How We Structure Meta Ads Campaigns for Maximum ROAS

The exact campaign structure Makian Agency uses to consistently deliver strong ROAS across Meta Ads accounts for ecommerce and lead gen.

How We Structure Meta Ads Campaigns for Maximum ROAS

Structure Is the Foundation of Scalable Meta Ads Performance

Most brands approach Meta Ads like a single experiment. High-performing brands treat it like a system. The difference is structure — a clear hierarchy that separates testing from scaling, isolates variables, and gives the algorithm the right signals to optimize efficiently.
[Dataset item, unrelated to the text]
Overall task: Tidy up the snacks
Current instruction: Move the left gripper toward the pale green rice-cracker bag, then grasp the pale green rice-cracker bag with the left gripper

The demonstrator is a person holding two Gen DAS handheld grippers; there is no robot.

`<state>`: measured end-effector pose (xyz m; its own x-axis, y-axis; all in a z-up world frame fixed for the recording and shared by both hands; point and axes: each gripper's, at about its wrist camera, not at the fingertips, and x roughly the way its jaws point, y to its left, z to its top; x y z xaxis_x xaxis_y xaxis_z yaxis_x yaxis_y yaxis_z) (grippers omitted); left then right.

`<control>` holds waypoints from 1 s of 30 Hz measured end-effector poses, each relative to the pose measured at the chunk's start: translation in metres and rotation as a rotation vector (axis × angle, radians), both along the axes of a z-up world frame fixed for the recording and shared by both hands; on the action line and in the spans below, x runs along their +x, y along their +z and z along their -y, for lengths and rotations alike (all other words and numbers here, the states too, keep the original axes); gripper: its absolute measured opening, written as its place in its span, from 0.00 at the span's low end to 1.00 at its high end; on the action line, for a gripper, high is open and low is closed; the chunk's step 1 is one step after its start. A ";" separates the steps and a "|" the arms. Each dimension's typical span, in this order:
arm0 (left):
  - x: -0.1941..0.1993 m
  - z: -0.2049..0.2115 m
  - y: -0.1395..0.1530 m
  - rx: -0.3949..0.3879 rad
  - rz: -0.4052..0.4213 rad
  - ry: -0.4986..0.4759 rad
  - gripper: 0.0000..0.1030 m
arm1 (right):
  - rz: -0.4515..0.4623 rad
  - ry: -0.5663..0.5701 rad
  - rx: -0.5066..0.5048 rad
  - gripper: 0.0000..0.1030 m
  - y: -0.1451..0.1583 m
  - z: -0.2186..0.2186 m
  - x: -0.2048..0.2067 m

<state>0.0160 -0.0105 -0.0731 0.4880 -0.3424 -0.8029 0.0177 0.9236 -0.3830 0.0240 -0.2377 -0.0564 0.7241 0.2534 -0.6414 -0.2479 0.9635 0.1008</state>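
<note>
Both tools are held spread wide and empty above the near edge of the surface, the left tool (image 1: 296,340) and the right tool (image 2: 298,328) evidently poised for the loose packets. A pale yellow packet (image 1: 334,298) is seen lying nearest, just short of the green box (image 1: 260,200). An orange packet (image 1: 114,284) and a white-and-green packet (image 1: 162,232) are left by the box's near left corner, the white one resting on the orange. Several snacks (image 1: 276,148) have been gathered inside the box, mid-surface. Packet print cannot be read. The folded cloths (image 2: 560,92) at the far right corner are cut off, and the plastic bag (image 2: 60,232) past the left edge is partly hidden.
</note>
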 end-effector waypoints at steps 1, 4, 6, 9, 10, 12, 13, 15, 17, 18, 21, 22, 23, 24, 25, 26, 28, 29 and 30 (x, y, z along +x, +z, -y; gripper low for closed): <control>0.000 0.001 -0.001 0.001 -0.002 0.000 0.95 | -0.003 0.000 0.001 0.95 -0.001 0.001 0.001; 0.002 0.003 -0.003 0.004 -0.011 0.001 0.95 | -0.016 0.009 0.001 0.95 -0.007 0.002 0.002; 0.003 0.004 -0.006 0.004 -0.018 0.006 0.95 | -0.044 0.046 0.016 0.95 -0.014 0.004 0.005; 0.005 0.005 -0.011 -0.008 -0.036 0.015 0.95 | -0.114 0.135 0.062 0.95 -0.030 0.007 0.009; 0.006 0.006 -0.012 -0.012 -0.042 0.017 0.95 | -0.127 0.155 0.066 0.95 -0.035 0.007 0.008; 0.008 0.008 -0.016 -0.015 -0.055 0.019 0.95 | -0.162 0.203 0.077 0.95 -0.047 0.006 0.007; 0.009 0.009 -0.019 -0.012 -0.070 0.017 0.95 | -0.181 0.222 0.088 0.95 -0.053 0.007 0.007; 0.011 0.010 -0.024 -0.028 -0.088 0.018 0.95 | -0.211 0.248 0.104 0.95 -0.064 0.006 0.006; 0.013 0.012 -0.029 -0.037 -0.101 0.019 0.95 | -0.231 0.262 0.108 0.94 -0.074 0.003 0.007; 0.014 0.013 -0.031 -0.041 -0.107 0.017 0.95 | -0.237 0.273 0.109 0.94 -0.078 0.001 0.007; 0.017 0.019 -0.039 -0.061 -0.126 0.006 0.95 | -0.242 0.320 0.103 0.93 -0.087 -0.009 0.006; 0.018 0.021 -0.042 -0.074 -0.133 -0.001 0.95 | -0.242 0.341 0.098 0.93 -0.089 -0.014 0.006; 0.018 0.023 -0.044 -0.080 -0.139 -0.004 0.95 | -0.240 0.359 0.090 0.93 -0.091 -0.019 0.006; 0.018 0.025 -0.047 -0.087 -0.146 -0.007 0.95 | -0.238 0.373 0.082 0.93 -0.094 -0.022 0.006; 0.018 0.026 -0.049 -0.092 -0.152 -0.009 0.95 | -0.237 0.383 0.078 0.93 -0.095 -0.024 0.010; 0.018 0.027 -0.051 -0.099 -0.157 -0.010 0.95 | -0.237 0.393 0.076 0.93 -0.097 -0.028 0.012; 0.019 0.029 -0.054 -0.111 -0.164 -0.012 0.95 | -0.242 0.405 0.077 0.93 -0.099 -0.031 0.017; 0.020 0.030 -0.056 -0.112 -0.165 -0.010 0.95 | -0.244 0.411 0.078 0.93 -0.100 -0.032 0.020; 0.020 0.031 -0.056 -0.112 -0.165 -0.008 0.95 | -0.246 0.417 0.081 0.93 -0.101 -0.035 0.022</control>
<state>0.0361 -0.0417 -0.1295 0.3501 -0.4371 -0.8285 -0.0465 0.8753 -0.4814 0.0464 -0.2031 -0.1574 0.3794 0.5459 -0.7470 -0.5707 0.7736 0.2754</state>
Ads analytics dashboard campaign structure

The Three-Campaign Structure We Trust

Instead of running everything in one campaign, we split by funnel stage:

  • Campaign 1 — Prospecting: Broad or Advantage+ audiences, optimizing for purchases or leads.
  • Campaign 2 — Retargeting: Website visitors, video viewers, and engaged audiences.
  • Campaign 3 — Retention: Existing customers. Upsell, cross-sell, or loyalty offers.

Ad Set Structure: Avoid Audience Cannibalization

Our approach:

  • Consolidate ad sets — fewer, broader ad sets outperform fragmented ones
  • Use CBO to let Meta allocate spend efficiently
  • Avoid overlapping interest stacks across ad sets
  • Test one variable per ad set: audience, placement, or creative

Creative Rotation and Fatigue Management

The system we follow:

  • Launch 3-5 creatives per ad set minimum
  • Monitor hook rate and hold rate weekly, not just CPA
  • Pause underperformers when CTR drops below threshold
  • Introduce fresh creatives before fatigue hits, not after

Tracking Setup: Clean Data Is Everything

The minimum viable tracking setup:

  • Meta Pixel properly configured and verified in Events Manager
  • Conversions API (CAPI) implemented server-side to recover iOS data loss
  • All key events mapped: Purchase, Lead, Add to Cart, Initiate Checkout
  • UTM parameters on every ad for cross-platform attribution

At Makian, tracking is the first thing we audit before touching campaign structure. Bad data is worse than no data.